Going through the data below, please show each line containing the string "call".
*** Opening of INPUT DATA ***
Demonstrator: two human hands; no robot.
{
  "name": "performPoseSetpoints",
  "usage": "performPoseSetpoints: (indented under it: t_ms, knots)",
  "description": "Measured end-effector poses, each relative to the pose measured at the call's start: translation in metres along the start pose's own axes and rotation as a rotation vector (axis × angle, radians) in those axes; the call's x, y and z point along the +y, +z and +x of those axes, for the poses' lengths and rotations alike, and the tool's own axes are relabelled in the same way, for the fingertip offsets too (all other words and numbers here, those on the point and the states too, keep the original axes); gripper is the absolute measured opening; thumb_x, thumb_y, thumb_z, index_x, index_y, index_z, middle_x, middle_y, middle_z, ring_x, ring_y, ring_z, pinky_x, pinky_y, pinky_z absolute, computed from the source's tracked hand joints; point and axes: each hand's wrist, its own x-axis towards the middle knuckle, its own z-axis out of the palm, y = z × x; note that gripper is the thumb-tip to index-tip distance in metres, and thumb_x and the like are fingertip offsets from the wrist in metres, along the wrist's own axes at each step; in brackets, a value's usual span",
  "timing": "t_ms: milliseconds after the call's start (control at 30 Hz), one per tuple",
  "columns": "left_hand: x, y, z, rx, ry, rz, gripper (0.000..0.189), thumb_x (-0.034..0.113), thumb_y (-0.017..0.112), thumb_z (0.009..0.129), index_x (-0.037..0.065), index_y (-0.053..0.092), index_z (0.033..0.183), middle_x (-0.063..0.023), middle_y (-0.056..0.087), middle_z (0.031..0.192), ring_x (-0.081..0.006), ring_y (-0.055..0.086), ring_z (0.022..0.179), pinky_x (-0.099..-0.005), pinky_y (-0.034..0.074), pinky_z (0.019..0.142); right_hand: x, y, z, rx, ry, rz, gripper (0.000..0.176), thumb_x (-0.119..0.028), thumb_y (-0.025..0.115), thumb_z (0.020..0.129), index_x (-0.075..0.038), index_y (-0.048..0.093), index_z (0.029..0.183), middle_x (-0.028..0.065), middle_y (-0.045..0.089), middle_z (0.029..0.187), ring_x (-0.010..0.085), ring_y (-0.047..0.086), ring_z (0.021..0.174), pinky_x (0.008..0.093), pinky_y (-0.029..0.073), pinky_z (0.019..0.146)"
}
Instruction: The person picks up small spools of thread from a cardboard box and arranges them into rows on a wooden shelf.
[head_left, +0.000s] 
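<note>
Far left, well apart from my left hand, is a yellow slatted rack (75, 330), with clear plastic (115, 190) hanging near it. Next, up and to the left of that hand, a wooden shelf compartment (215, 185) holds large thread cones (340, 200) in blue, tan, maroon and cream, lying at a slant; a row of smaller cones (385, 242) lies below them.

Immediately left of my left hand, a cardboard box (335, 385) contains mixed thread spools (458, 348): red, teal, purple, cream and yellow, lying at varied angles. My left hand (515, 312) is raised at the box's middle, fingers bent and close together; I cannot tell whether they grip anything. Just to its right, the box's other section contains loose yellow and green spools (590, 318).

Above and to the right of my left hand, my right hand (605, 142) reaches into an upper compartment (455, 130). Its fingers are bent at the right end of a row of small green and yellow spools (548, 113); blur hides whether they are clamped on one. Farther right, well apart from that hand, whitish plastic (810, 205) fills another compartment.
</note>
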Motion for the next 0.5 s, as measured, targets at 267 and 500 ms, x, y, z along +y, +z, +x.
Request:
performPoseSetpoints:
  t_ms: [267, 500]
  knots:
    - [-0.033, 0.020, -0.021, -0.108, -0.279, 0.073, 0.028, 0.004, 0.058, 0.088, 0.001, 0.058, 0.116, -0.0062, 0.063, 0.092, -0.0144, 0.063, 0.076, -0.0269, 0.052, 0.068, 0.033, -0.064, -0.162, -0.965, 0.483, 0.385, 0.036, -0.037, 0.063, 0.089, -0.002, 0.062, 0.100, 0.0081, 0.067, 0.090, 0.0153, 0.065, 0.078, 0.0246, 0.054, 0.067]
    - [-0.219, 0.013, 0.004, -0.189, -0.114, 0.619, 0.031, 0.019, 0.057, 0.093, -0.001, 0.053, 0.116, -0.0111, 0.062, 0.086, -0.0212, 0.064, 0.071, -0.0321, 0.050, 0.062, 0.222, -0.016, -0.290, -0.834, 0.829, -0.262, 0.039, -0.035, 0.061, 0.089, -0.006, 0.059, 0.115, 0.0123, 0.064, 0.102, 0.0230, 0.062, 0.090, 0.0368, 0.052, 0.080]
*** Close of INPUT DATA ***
• [EXPECTED ANSWER]
  "description": "Measured end-effector poses, each relative to the pose measured at the call's start: translation in metres along the start pose's own axes and rotation as a rotation vector (axis × angle, radians) in those axes; the call's x, y and z point along the +y, +z and +x of those axes, for the poses' lengths and rotations alike, and the tool's own axes are relabelled in the same way, for the fingertip offsets too (all other words and numbers here, those on the point and the states too, keep the original axes); gripper is the absolute measured opening; thumb_x, thumb_y, thumb_z, index_x, index_y, index_z, middle_x, middle_y, middle_z, ring_x, ring_y, ring_z, pinky_x, pinky_y, pinky_z absolute, computed from the source's tracked hand joints; point and axes: each hand's wrist, its own x-axis towards the middle knuckle, its own z-axis out of the palm, y = z × x; note that gripper is the thumb-tip to index-tip distance in metres, and thumb_x and the like are fingertip offsets from the wrist in metres, along the wrist's own axes at each step; in brackets, a value's usual span",
  "timing": "t_ms: milliseconds after the call's start (control at 30 Hz), one per tuple",

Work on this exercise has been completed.